● **Your instructions**:
Go through the data that follows and restate each line exactly as it reads.

Segment Start: Raw data

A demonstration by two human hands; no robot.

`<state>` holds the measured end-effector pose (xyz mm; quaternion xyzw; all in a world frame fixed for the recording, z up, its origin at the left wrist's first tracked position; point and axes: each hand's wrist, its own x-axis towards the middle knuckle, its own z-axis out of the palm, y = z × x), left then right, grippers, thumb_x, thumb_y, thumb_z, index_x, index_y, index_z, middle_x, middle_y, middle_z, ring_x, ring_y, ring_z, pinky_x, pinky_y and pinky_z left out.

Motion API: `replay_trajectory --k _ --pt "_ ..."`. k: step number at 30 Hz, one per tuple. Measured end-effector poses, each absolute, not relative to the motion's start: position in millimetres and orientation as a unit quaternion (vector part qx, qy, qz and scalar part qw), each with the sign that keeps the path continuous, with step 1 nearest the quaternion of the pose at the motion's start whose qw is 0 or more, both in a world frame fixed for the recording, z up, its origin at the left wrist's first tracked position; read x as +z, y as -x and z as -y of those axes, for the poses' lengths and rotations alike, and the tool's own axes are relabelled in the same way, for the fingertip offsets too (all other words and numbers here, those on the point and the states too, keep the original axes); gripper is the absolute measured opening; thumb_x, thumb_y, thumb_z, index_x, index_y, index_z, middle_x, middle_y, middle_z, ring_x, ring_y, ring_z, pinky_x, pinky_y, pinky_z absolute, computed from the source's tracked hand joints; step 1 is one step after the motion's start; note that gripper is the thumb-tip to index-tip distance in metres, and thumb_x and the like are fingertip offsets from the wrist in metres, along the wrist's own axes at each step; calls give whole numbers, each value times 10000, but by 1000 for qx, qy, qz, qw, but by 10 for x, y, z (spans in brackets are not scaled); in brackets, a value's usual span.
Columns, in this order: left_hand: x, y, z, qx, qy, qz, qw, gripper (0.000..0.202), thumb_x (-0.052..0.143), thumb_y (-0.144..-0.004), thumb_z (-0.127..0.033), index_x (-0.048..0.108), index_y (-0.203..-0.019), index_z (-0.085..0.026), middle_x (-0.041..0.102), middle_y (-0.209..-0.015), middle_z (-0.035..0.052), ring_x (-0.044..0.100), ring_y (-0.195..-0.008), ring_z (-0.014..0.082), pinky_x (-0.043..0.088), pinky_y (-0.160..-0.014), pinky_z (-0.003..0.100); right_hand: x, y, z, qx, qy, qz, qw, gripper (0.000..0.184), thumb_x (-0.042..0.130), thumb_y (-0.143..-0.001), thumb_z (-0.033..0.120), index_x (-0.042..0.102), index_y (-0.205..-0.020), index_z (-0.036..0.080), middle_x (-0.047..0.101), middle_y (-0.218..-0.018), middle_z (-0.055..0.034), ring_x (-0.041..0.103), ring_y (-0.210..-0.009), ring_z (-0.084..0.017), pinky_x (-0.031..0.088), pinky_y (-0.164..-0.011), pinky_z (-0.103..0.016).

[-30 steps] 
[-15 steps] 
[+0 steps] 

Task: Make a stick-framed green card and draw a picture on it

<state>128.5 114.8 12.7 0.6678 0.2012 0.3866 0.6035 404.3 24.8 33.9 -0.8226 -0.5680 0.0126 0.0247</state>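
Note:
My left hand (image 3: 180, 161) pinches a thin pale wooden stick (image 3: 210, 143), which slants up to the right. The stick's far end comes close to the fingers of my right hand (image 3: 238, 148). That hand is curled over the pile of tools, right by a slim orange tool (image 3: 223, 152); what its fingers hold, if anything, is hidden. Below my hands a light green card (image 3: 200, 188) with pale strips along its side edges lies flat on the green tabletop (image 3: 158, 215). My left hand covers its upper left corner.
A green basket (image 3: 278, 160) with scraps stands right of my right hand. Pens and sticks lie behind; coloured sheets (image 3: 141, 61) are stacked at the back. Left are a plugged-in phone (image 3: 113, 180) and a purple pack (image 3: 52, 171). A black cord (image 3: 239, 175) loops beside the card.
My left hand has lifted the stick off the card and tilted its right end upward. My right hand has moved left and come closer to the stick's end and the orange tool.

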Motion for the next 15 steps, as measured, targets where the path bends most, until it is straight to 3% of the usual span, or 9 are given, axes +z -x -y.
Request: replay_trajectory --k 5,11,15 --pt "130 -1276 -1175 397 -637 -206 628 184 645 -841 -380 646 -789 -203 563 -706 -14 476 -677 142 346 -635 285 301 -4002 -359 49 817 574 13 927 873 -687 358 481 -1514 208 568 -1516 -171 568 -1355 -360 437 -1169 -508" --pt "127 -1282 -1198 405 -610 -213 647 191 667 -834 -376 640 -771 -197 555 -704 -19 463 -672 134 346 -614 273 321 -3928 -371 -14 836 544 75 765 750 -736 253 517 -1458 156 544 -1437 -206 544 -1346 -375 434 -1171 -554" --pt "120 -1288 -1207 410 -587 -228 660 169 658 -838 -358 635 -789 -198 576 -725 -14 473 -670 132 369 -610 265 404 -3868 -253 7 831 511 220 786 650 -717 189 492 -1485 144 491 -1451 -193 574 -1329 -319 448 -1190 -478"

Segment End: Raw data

● **Written reply**:
A demonstration by two human hands; no robot.

`<state>` holds the measured end-effector pose (xyz mm; quaternion xyzw; all in a world frame fixed for the recording, z up, its origin at the left wrist's first tracked position; point and axes: each hand's wrist, its own x-axis towards the middle knuckle, its own z-axis out of the palm, y = z × x), left then right, grippers, thumb_x, thumb_y, thumb_z, index_x, index_y, index_z, middle_x, middle_y, middle_z, ring_x, ring_y, ring_z, pinky_x, pinky_y and pinky_z left out.

Motion API: `replay_trajectory --k _ --pt "_ ..."`. k: step number at 30 Hz, one per tuple. Measured end-effector poses, each absolute, not relative to the motion's start: position in millimetres and orientation as a unit quaternion (vector part qx, qy, qz and scalar part qw), each with the sign that keeps the path continuous, with step 1 nearest the quaternion of the pose at the motion's start whose qw is 0 or more, both in a world frame fixed for the recording, z up, its origin at the left wrist's first tracked position; read x as +z, y as -x and z as -y of those axes, for the poses' lengths and rotations alike, and the tool's own axes are relabelled in the same way, for the fingertip offsets too (all other words and numbers here, those on the point and the states too, keep the original axes); gripper is the absolute measured opening; thumb_x, thumb_y, thumb_z, index_x, index_y, index_z, middle_x, middle_y, middle_z, ring_x, ring_y, ring_z, pinky_x, pinky_y, pinky_z absolute, computed from the source's tracked hand joints; step 1 is one step after the motion's start; note that gripper is the thumb-tip to index-tip distance in metres, and thumb_x and the like are fingertip offsets from the wrist in metres, along the wrist's own axes at each step; calls give whole numbers, each value times 10000, but by 1000 for qx, qy, qz, qw, but by 10 for x, y, z (spans in brackets are not scaled); in brackets, a value's usual span.
Columns, in this order: left_hand: x, y, z, qx, qy, qz, qw, gripper (0.000..0.202), thumb_x (-0.052..0.143), thumb_y (-0.144..-0.004), thumb_z (-0.127..0.033), index_x (-0.048..0.108), index_y (-0.203..-0.019), index_z (-0.085..0.026), middle_x (-0.041..0.102), middle_y (-0.209..-0.015), middle_z (-0.035..0.052), ring_x (-0.044..0.100), ring_y (-0.195..-0.008), ring_z (-0.014..0.082), pinky_x (-0.043..0.088), pinky_y (-0.160..-0.014), pinky_z (-0.003..0.100); right_hand: x, y, z, qx, qy, qz, qw, gripper (0.000..0.184), thumb_x (-0.042..0.130), thumb_y (-0.143..-0.001), thumb_z (-0.033..0.120), index_x (-0.042..0.102), index_y (-0.205..-0.020), index_z (-0.036..0.080), middle_x (-0.047..0.101), middle_y (-0.218..-0.018), middle_z (-0.055..0.034), ring_x (-0.041..0.103), ring_y (-0.210..-0.009), ring_z (-0.084..0.017), pinky_x (-0.031..0.088), pinky_y (-0.164..-0.011), pinky_z (-0.103..0.016).

[-30 steps] 
[-15 steps] 
[+0 steps] 

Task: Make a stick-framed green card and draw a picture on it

<state>128.5 114.8 12.7 0.6678 0.2012 0.3866 0.6035 404.3 24.8 33.9 -0.8226 -0.5680 0.0126 0.0247</state>
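Note:
My left hand (image 3: 180, 161) pinches a thin pale wooden stick (image 3: 210, 143), which slants up to the right. The stick's far end comes close to the fingers of my right hand (image 3: 238, 148). That hand is curled over the pile of tools, right by a slim orange tool (image 3: 223, 152); what its fingers hold, if anything, is hidden. Below my hands a light green card (image 3: 200, 188) with pale strips along its side edges lies flat on the green tabletop (image 3: 158, 215). My left hand covers its upper left corner.
A green basket (image 3: 278, 160) with scraps stands right of my right hand. Pens and sticks lie behind; coloured sheets (image 3: 141, 61) are stacked at the back. Left are a plugged-in phone (image 3: 113, 180) and a purple pack (image 3: 52, 171). A black cord (image 3: 239, 175) loops beside the card.
My left hand has lifted the stick off the card and tilted its right end upward. My right hand has moved left and come closer to the stick's end and the orange tool.
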
Motion for the next 15 steps, as measured, targets where the path bends most, until it is straight to 3% of the usual span, or 9 are given, axes +z -x -y.
Request: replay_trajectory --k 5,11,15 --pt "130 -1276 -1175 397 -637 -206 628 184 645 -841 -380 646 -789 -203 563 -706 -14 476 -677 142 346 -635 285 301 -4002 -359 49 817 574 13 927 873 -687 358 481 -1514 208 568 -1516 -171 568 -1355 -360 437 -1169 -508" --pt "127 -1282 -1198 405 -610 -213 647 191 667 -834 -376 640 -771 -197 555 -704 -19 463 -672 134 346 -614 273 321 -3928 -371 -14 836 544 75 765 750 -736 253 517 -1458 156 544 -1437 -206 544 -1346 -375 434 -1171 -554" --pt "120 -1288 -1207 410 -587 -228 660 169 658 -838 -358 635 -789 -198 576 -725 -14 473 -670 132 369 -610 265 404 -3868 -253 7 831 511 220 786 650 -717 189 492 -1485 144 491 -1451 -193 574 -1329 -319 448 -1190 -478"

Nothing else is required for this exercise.